Take the data below. Output it exactly from its first line through the line containing "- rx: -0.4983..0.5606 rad".

----- Data below -----

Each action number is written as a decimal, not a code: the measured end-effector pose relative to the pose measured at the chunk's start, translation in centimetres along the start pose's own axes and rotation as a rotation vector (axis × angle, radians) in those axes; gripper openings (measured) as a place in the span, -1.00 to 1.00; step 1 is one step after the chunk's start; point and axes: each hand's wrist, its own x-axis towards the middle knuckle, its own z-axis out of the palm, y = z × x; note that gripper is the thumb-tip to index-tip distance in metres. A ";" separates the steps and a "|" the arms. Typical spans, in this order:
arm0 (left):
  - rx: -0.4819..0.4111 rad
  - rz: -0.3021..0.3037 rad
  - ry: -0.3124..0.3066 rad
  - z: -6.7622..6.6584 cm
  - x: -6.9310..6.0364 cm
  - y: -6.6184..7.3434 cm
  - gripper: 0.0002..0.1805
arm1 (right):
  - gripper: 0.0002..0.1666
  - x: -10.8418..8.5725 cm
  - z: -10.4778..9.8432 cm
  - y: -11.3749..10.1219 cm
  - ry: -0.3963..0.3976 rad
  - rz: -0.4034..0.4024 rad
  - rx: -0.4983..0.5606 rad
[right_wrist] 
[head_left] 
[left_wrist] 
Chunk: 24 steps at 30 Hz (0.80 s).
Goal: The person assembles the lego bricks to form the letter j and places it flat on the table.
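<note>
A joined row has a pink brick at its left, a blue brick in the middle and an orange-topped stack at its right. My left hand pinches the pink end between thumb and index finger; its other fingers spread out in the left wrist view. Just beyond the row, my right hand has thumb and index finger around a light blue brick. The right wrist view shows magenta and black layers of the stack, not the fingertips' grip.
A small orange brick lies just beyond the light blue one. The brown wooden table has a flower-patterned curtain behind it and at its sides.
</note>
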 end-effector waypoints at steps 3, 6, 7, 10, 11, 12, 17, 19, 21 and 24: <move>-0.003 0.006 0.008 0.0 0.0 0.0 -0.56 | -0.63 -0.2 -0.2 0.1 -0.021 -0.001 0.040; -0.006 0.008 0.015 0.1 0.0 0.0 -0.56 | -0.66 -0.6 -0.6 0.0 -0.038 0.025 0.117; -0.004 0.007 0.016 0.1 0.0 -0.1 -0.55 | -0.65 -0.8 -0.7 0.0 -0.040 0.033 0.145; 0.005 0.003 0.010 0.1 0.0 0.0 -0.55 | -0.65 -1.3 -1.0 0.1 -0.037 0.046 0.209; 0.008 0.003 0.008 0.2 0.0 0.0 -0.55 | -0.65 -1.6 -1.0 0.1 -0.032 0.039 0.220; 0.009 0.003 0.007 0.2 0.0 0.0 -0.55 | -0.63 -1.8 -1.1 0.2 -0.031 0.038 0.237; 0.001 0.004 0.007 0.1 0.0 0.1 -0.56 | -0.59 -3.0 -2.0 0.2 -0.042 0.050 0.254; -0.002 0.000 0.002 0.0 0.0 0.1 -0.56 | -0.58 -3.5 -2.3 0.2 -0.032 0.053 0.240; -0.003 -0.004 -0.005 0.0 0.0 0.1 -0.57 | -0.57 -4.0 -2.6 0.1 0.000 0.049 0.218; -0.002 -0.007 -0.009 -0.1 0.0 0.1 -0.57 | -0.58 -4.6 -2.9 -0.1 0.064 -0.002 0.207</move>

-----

Exercise result >>
Each action number is written as a decimal, not a code: the measured end-effector pose relative to the pose measured at the chunk's start, translation in centimetres along the start pose's own axes and rotation as a rotation vector (axis × angle, radians) in those axes; gripper openings (measured) as a place in the span, -1.00 to 1.00; step 1 is one step after the chunk's start; point and axes: each hand's wrist, its own x-axis towards the middle knuckle, its own z-axis out of the palm, y = z × x; note that gripper is the thumb-tip to index-tip distance in metres. A ";" separates the steps and a "|" the arms. Typical spans, in this order:
arm0 (left):
  - rx: -0.4819..0.4111 rad
  - rz: -0.3021..0.3037 rad
  - ry: -0.3124..0.3066 rad
  - z: -6.7622..6.6584 cm
  - x: -6.9310..6.0364 cm
  - y: -6.6184..7.3434 cm
  - gripper: 0.0002..0.1805
arm1 (right):
  - gripper: 0.0002..0.1666
  - x: -10.8418..8.5725 cm
  - z: -10.4778..9.8432 cm
  - y: -11.3749..10.1219 cm
  - ry: -0.3963..0.3976 rad
  - rz: -0.4034..0.4024 rad
  - rx: -0.4983..0.5606 rad

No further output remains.